Finishing up a couple
I mean really, I go off about anime shortcuts, and here's a series that can do minutes of dialouge on end without a single character's lips moving, because they all communicate with each other over an invisible wireless network. Sure, there's some good drama and excellent action sequences, but sheesh! There are whole stretches where you wish they would just do something!
The last two discs did manage to kick ass and take names (lots of names), and it was pretty obvious early on the connection between Major-babe and the Charismatic Rebel Dude, and the politics behind the scenes (with the "American Empire") were very similar to an idea I had back around 1993, so that was interesting. In fact, the fact that this show is a lot more grown-up than most every other show was a big plus for me. I especially liked the episode where Batou is in Berlin up on top of a statue -- I said "Hey, just like 'Wings of Desire'", and guess what the episode title was...! It's not many anime series that reference a quality German art film like that. Still, there's some silly moments (probably not all that intentional) that kind of take me out of it a bit, and the overall stiffness at the expense of the narrative density is probably the overall negative about the show.

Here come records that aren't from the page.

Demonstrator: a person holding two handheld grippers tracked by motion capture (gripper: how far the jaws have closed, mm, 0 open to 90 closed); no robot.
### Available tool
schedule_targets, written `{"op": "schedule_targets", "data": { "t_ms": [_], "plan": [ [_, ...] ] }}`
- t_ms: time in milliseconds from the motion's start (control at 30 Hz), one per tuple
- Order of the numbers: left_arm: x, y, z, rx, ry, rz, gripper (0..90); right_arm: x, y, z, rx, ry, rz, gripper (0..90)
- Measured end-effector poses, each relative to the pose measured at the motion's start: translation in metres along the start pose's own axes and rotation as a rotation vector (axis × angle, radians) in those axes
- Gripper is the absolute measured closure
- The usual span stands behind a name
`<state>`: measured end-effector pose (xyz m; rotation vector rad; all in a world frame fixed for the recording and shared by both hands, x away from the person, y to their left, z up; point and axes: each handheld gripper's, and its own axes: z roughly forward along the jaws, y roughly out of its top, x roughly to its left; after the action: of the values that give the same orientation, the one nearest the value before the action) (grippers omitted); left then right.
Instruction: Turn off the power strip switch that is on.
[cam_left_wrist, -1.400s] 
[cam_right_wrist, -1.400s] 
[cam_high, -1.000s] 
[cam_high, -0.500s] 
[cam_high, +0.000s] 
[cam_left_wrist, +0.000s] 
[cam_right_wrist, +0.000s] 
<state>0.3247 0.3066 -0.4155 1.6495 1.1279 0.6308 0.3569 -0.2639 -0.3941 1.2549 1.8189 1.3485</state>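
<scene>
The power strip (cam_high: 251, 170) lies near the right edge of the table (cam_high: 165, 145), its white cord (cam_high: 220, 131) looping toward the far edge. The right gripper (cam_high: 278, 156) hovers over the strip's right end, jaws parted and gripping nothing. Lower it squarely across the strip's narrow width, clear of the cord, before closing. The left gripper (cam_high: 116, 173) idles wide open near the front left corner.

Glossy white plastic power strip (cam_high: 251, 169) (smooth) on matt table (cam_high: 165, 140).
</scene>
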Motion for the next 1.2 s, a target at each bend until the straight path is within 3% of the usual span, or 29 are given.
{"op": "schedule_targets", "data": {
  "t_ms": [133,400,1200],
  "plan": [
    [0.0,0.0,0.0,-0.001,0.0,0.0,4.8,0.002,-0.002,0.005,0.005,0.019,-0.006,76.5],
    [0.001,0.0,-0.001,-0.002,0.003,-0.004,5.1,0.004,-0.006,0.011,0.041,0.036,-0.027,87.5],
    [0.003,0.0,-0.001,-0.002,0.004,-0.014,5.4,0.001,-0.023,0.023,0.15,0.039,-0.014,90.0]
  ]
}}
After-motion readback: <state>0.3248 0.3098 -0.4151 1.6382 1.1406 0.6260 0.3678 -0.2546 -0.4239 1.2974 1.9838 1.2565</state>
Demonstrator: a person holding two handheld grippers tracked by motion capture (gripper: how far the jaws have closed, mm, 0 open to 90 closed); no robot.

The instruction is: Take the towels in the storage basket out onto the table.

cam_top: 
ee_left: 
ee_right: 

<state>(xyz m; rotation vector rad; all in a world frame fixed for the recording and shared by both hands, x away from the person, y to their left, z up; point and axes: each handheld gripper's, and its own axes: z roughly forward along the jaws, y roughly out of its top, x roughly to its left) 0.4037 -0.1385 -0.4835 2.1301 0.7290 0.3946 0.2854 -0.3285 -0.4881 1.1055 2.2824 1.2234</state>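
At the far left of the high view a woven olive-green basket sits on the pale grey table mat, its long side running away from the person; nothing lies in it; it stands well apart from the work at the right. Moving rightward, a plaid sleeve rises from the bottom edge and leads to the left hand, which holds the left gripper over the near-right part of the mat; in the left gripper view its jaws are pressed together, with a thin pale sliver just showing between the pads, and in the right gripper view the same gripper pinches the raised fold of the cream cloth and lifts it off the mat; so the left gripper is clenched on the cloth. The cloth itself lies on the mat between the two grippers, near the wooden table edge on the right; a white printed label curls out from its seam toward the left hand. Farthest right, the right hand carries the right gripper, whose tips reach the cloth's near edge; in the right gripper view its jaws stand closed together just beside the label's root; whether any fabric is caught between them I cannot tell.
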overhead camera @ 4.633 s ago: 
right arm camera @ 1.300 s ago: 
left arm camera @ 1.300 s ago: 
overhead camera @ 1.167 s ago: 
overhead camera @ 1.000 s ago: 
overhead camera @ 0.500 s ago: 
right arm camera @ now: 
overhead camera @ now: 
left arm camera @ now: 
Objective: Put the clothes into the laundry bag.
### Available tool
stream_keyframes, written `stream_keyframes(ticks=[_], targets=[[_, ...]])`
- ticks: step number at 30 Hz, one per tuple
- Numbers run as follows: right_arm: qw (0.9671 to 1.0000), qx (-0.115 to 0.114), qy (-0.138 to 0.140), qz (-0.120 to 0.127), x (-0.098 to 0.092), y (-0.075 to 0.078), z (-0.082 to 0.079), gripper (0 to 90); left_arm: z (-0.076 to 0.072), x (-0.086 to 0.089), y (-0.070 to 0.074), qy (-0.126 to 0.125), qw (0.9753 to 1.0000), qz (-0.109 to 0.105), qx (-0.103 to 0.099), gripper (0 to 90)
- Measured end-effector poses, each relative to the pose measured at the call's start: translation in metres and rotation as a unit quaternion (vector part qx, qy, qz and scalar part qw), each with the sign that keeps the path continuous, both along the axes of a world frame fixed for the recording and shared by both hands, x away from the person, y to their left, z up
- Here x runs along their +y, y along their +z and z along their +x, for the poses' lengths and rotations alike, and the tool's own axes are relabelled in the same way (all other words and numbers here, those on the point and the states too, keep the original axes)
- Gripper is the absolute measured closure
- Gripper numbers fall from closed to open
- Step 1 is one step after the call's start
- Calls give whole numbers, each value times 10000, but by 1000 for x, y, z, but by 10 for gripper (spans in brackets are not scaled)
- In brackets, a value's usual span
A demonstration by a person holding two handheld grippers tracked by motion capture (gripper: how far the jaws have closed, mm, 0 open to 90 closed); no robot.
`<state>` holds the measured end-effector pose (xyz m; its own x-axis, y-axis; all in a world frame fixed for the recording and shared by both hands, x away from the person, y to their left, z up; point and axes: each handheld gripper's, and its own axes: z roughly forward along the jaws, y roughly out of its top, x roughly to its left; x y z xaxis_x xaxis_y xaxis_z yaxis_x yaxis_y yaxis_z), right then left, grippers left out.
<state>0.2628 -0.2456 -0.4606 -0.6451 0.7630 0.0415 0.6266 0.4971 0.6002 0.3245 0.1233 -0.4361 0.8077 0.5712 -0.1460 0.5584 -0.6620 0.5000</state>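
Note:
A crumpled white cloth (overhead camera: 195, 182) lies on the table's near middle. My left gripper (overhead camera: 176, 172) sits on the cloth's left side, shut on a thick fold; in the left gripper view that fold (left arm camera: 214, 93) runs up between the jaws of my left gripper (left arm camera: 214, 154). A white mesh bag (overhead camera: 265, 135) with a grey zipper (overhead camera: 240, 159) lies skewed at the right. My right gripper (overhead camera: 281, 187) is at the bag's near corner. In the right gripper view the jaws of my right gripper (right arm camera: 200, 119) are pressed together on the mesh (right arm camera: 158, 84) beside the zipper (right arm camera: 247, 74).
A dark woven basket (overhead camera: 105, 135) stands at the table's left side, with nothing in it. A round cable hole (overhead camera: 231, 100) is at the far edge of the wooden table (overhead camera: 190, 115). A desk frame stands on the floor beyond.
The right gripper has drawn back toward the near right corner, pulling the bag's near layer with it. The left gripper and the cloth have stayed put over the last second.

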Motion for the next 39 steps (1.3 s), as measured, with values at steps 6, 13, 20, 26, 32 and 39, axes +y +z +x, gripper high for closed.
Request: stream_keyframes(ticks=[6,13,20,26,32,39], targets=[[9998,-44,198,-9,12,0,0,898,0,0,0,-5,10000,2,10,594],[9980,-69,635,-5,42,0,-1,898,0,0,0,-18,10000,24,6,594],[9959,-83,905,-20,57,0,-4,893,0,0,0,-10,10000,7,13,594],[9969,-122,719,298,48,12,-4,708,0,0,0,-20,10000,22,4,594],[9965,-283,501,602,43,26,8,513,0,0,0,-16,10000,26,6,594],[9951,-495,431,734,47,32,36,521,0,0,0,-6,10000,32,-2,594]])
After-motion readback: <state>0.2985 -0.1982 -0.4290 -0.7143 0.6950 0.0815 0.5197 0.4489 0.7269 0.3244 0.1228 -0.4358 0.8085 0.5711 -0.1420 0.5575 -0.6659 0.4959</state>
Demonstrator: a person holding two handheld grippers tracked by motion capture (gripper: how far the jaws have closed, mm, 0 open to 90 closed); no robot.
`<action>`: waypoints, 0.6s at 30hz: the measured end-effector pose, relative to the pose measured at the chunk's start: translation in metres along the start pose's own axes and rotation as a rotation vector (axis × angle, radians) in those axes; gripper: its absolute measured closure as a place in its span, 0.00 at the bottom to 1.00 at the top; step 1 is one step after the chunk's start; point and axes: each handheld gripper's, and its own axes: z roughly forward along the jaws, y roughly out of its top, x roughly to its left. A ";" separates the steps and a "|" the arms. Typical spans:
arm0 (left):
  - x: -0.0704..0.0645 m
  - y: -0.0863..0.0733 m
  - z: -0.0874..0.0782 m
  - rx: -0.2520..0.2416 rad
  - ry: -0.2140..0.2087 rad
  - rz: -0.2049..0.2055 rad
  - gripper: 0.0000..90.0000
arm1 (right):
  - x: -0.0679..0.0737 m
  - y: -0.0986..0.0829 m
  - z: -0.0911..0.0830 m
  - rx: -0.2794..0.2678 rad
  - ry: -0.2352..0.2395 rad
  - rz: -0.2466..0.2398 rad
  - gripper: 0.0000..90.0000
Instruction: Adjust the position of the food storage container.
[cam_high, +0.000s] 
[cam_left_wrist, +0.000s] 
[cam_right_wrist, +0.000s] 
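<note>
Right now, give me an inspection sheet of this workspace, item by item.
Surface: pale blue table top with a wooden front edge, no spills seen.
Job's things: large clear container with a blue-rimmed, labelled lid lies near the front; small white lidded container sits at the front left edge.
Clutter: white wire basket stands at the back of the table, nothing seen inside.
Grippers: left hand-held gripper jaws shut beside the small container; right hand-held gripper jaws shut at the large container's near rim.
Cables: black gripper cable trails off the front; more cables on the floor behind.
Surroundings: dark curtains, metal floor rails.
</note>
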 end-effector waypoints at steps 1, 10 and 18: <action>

On a totally different note, I just finished up "Last Exile". I watched it a couple of years ago in a crappy TV resolution with the OK English dub; this time I rented the DVDs and watched it in subtitled Japanese. Which I liked a lot better.
The ending is very "feel-good", albiet a bit "WTF". The whole story reaches for a grand epic scale, and rightly acheives it. I really do love the imagination and uniqueness of the story, and the imagery and scope of detail are very transporting to the point of forgiving some of the weaker plot machinations. Of which there were very few, because overall the story was rather simple and effective and adequately cast against the scale of the universe it was set in. The characters were all particularly enjoyable despite the occasion lapse into cliche, probably because the environment was so novel that something familiar was welcome and appreciated. Plus they were well performed, at least in the animation, such that you could really bring yourself into their world and their feelings without too much effort to suspend disbelief on their behalf.
There are some technique-related blahs to be found (most notably the low-resolution digital line-art and sometimes-clunky 3-D integration), but it was in a lot of ways a grand experiment in digital techniques and I think it did a stunning job through most of it. I don't expect a hi-def version would make much of a difference, but I am considering picking up the DVDs when I have the chance. I think my friends would find it to be an accessable and interesting story, and it's certainly charming enough to find a place on my anime shelf.